Share your dilemmas and get honest opinions from other Mumsnetters.

FIL bringing old veg as a 'gift' when visiting

71 replies

Susannahmoody · 04/07/2021 17:47

Anyone else's parents /in-laws do this?

He stayed at ours for 2 nights recently and brought some fruit and veg as it would go to waste otherwise. A couple of clementines were edible, but there was some chopped lettuce that was yellow and going bad around the edges, which I threw away when he left

Confused

Why bother bringing it?

OP posts:
NuffSaidSam · 04/07/2021 17:51

Because he didn't want it to go to waste. He told you that. I think it's an older generation thing. You didn't want it, you threw it away. Problem solved.

twilightcafe · 04/07/2021 17:51

My mother is forever trying to foist 'on the turn' fruit and veg that she bought at the market on to me. Grin

thefirstmrsrochester · 04/07/2021 17:53

Never food items, but SIL brings round old magazines (of the Take a Break ilk) and things such as treadbare towels, old curtains/bedding that she’s not got the room to store but don’t fit our windows/beds and other general household stuff that she seems not to be able to bring herself to throw out/take to charity shop. We feel like we are being used as a dumping ground for things she doesn’t want anymore. We continually say no, but yet the stuff comes.

GreyhoundG1rl · 04/07/2021 17:55

It wasn't a gift Confused. He even told you that it would go to waste when he wasn't at home to eat it.

Janaih · 04/07/2021 17:57

This made me laugh, my grandparents were always doing this. "These want eating". Grin

shouldistop · 04/07/2021 17:59

It wasn't a gift, it's so it wasn't wasted as he was going away from home. I'd do the same thing.

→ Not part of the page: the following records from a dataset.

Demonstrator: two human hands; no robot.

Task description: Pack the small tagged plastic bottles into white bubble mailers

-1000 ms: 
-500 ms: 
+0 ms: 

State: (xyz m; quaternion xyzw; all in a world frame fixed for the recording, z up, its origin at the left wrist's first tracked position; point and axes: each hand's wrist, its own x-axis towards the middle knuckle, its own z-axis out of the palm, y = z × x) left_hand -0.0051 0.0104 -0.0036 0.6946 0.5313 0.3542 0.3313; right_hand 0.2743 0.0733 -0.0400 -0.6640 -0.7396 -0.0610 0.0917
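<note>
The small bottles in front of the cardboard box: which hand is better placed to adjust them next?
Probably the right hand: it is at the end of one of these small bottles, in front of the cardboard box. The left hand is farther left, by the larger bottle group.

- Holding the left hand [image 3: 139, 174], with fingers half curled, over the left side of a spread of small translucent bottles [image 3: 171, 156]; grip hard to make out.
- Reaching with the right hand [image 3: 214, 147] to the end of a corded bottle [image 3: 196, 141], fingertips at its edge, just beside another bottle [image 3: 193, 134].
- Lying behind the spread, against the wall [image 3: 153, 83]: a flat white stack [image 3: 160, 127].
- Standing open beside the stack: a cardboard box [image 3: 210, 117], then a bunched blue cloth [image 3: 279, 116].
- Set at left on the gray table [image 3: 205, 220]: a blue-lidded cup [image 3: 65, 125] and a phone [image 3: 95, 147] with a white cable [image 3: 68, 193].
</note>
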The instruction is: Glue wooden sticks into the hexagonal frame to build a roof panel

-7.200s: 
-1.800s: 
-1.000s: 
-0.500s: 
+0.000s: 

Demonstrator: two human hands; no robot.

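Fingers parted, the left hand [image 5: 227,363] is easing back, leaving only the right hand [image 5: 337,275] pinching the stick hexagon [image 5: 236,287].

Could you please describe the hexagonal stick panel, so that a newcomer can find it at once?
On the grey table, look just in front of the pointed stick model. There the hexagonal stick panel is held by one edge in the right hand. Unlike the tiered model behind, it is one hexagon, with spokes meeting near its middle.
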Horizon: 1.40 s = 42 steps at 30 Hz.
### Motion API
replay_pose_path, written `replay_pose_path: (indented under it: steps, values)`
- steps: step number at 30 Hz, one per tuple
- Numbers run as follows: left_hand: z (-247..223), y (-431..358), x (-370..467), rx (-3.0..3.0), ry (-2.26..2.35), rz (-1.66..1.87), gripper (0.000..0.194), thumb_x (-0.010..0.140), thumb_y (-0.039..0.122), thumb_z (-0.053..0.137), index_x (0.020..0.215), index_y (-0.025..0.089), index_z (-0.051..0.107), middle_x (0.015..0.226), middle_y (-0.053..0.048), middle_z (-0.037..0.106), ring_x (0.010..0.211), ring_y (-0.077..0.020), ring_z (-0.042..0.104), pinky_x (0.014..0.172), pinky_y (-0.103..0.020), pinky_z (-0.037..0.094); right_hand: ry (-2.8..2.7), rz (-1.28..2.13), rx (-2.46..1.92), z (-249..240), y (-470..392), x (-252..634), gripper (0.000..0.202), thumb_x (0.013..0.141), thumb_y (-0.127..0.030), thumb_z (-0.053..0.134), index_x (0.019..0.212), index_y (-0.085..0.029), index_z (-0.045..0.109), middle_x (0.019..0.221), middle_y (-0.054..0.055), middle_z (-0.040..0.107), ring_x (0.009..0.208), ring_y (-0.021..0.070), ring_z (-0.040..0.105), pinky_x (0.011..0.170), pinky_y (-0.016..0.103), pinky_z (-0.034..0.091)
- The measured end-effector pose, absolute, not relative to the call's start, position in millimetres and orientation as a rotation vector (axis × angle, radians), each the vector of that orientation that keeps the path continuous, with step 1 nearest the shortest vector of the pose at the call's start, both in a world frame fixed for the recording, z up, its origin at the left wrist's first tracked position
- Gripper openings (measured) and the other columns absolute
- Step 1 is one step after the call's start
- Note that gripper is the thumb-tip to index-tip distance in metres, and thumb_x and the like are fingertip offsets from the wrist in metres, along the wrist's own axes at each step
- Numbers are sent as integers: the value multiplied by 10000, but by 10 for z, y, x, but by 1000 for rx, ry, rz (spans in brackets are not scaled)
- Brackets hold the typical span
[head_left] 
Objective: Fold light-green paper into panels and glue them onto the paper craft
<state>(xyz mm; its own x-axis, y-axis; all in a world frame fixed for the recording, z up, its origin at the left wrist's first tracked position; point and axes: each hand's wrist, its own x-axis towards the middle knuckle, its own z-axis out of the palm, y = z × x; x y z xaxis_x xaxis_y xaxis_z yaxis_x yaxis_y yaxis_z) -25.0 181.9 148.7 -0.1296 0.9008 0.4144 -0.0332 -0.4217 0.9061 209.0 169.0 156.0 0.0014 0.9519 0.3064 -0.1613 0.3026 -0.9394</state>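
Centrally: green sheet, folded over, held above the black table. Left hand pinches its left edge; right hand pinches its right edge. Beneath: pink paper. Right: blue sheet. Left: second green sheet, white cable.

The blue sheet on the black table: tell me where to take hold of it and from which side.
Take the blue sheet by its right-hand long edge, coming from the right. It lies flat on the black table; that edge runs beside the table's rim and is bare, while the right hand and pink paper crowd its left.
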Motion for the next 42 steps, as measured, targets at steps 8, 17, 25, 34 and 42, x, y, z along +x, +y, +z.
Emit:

PotteringAlong · 04/07/2021 18:00

My mum does this if she comes to stop. I do it if I go to her house. Why would you throw away perfectly good food if it could be eaten instead? So the lettuce didn’t get used, but it definitely wouldn’t have been used if he had left it at home. It wasn’t a gift, it was not being wasteful.
I find it more odd that you think it’s odd TBH.

Crockof · 04/07/2021 18:17

Ah this took me back. My lovely gran used to do the same, it's just a different generation, but we should take note. Waste not want not.

QueeniesCroft · 04/07/2021 18:19

It's fine to do this if the food is fit to eat, but if it's "on the turn" it should just be binned or composted.

Whenigrowupiwanttobea · 04/07/2021 18:27

My MIL sent me a half-eaten cucumber! Not a sealed cucumber half-portion but a cucumber she "didn't need anymore". That went well with the Iceland box of 12 frozen individual miniature cakes that we opened to find 2 left (she had eaten the rest and wondered why her blood sugar was high!)

Mrstamborineman · 04/07/2021 18:27

Oh don’t be so mean! They probably believe they are helping out, food is expensive.

MrsToothyBitch · 04/07/2021 18:29

On the turn stuff should go- who would want it. I eat lots of fruit, so I often ask if I can bring the amount of fruit I'd eat daily rather than waste it when I go to stay. However- I'd bin it if it went manky and unless someone really fancied a piece, I would make it clear that it would just be for me anyway.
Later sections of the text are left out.